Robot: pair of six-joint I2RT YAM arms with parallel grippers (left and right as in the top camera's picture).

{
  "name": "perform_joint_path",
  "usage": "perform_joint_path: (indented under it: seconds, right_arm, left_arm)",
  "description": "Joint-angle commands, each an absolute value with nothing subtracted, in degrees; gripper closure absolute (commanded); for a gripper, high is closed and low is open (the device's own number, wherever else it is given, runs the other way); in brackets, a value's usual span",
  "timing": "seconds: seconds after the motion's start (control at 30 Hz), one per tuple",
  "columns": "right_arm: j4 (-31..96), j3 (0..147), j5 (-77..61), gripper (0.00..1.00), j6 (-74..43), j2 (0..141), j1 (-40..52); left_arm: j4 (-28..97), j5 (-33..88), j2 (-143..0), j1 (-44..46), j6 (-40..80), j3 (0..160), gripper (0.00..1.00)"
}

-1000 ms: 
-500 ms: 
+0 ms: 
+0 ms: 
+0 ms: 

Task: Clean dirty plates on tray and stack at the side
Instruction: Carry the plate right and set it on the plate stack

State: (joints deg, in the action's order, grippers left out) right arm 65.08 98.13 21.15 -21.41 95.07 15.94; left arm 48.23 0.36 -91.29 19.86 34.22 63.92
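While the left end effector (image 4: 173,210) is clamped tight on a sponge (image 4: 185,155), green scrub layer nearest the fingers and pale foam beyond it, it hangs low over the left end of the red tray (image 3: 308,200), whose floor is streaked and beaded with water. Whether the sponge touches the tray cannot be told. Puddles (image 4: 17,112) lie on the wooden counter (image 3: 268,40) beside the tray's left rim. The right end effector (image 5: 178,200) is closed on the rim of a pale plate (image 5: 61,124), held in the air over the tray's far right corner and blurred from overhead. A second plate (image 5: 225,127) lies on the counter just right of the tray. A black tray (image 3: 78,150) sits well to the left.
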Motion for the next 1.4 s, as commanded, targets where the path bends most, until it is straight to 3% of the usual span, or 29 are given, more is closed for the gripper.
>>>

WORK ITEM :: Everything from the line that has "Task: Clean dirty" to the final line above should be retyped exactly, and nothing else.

FINISHED TASK ::
Task: Clean dirty plates on tray and stack at the side
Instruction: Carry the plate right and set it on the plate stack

State: (joints deg, in the action's order, grippers left out) right arm 65.08 98.13 21.15 -21.41 95.07 15.94; left arm 48.23 0.36 -91.29 19.86 34.22 63.92
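While the left end effector (image 4: 173,210) is clamped tight on a sponge (image 4: 185,155), green scrub layer nearest the fingers and pale foam beyond it, it hangs low over the left end of the red tray (image 3: 308,200), whose floor is streaked and beaded with water. Whether the sponge touches the tray cannot be told. Puddles (image 4: 17,112) lie on the wooden counter (image 3: 268,40) beside the tray's left rim. The right end effector (image 5: 178,200) is closed on the rim of a pale plate (image 5: 61,124), held in the air over the tray's far right corner and blurred from overhead. A second plate (image 5: 225,127) lies on the counter just right of the tray. A black tray (image 3: 78,150) sits well to the left.
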Motion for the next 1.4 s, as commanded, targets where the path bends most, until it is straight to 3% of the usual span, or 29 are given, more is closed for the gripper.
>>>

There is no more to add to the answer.